WORK TO BE COMPLETED
Your task is to copy each line of the listing that contains the word "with".

RECORDED DATA

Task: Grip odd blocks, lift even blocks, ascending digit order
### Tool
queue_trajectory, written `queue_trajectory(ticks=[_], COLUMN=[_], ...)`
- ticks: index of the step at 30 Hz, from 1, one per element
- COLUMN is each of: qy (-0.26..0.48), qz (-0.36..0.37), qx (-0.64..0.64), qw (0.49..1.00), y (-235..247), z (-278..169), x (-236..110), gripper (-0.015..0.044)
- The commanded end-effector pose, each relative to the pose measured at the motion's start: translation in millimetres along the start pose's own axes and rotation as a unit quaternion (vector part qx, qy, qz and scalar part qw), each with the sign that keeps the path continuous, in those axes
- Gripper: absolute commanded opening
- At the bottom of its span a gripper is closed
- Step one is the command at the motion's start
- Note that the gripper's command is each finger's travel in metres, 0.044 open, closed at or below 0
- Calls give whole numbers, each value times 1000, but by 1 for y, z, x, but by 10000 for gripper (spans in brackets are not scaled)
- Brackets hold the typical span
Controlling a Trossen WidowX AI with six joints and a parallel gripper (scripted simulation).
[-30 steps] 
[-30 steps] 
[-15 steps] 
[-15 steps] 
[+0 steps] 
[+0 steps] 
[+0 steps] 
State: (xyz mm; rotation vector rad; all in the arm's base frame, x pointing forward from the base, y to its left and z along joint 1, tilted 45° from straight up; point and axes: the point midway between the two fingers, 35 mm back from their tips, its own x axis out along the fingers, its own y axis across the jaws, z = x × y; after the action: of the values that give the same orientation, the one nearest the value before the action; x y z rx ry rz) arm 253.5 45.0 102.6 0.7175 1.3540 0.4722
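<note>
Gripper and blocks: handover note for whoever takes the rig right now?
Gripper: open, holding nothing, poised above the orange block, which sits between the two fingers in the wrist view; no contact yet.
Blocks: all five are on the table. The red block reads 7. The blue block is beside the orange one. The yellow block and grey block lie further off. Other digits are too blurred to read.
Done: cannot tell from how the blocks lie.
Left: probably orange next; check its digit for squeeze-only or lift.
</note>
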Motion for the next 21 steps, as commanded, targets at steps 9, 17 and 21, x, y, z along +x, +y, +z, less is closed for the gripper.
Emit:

ANSWER SECTION
- The commanded end-effector pose, each relative to the pose measured at the motion's start: translation in millimetres along the start pose's own axes and rotation as a unit quaternion (vector part qx, qy, qz and scalar part qw), each with the sign that keeps the path continuous, in those axes
Controlling a Trossen WidowX AI with six joints and a parallel gripper (scripted simulation).

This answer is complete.